The photoanode fabrication was as follows: the TiO2 paste was coated onto a pre-cleaned FTO plate using the doctor blading method, which was followed by annealing the plate at 500 °C for 30 min. A layer of TiO2 was formed on FTO. Further, TiO2 films were immersed in a 40 mM TiCl4 solution maintained at 70 °C for 30 min. The resulting films were rinsed with deionized water and annealed at 500 °C for 30 min to provide a uniform TiO2 electrode [49].

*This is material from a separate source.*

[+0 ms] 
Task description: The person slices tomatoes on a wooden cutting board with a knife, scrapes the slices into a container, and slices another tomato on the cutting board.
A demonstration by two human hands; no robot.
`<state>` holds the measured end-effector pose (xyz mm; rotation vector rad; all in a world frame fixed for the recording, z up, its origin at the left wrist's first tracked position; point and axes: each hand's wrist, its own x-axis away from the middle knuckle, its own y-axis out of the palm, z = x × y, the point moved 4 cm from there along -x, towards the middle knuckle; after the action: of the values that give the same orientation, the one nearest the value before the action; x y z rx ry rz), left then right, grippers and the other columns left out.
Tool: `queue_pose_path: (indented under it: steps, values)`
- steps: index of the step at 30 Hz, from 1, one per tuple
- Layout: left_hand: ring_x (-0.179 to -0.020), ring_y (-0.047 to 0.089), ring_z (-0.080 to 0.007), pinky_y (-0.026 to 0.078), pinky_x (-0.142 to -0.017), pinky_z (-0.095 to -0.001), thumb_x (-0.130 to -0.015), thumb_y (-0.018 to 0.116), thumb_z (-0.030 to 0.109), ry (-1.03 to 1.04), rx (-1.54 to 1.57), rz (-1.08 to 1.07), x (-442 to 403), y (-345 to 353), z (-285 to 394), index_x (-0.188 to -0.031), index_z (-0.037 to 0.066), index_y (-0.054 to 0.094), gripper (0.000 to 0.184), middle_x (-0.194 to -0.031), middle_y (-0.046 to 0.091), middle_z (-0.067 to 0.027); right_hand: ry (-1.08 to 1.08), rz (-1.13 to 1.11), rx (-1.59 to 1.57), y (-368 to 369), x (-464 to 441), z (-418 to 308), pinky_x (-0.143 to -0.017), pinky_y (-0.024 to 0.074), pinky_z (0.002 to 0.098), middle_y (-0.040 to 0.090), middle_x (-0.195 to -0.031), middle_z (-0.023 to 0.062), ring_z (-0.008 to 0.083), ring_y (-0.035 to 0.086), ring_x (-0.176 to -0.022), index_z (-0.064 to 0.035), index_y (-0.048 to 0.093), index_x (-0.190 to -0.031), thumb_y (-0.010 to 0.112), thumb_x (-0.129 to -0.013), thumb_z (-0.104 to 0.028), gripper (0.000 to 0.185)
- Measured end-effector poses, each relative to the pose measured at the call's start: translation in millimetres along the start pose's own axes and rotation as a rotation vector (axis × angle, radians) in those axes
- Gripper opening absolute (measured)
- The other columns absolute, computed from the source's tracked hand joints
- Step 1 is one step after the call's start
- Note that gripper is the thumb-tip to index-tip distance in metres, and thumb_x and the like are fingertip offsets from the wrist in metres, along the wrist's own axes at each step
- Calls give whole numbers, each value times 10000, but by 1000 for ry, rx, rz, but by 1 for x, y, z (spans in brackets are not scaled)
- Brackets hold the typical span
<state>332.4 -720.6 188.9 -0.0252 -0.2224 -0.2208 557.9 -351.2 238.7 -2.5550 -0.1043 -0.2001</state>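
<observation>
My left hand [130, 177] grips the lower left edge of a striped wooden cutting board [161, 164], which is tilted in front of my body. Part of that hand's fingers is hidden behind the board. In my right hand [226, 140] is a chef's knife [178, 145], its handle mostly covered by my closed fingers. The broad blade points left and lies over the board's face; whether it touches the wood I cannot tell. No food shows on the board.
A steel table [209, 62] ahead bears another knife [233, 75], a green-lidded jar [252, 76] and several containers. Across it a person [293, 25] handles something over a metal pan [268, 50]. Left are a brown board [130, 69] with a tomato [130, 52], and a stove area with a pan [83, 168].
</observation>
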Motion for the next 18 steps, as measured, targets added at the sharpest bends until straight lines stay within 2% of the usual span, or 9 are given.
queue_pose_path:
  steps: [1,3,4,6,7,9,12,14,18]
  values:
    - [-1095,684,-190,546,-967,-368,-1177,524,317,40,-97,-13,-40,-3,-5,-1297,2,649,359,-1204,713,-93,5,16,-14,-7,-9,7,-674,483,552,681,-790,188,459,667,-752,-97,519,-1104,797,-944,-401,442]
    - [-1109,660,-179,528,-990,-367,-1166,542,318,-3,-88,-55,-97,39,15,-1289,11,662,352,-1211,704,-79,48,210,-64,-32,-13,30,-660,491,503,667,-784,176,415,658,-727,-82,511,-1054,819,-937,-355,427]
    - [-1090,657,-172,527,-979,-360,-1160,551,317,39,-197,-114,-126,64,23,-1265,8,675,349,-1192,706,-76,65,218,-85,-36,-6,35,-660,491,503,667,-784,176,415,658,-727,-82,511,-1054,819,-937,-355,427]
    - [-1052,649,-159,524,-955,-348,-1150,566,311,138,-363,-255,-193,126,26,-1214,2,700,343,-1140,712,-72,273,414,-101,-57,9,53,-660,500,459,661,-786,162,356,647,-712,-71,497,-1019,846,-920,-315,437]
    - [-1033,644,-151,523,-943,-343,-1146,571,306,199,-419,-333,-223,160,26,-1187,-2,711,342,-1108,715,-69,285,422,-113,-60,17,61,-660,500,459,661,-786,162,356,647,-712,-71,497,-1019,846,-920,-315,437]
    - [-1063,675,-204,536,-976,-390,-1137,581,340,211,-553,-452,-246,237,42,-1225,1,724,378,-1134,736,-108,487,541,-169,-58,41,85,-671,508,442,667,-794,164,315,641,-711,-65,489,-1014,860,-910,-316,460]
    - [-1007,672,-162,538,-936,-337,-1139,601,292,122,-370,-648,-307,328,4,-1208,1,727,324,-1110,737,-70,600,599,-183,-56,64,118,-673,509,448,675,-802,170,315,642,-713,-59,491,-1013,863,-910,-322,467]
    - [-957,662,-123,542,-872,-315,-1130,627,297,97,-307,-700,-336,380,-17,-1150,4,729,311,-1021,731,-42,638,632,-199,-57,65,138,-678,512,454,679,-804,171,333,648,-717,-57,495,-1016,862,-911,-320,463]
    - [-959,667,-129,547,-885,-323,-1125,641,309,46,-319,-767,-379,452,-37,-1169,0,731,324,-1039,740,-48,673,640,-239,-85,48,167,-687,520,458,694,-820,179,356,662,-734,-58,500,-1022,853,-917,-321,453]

4.4. CdS Coating over TiO2 Photoanode

TiO2 was vertically dipped in a cadmium precursor (0.1 M (Cd(CH3COO)2·2H2O in CH3OH) for 2 min, rinsed with methanol, and dried at 65 °C. This film was successively immersed in a sulfur precursor solution (0.1 M Na2S·9H2O in CH3OH)) for 2 min, which was followed by rinsing with methanol and drying in a hot air oven at 65 °C. This was one SILAR cycle of CdS growth on the TiO2 film. Five SILAR cycles were performed to obtain the desirable TiO2/CdS composite [37]

4.5. BiSbS3 Synthesis

BiSbS3 films were deposited on FTO by the CBD method. To deposit BiSbS3 thin film onto FTO, a solution of bismuth chloride (0.1 M) and antimony chloride (0.1 M) were mixed in a beaker and sonicated for 5 min. Then, thioacetaamide (0.1 M) was mixed into the above mixture. The obtained mixture was stirred for 4 h, which then turned into a transparent solution. The FTO of the fixed area was kept inside the beaker containing transparent solution for 8 h. Thin films of different thicknesses were obtained after the deposition time period. The films were taken out of the bath, dried, and preserved. The color of the film was orange. Then, obtained films were kept in n argon atmosphere for 30 min at 300 °C. Then, BiSbS3 colors changed to a brownish color [22].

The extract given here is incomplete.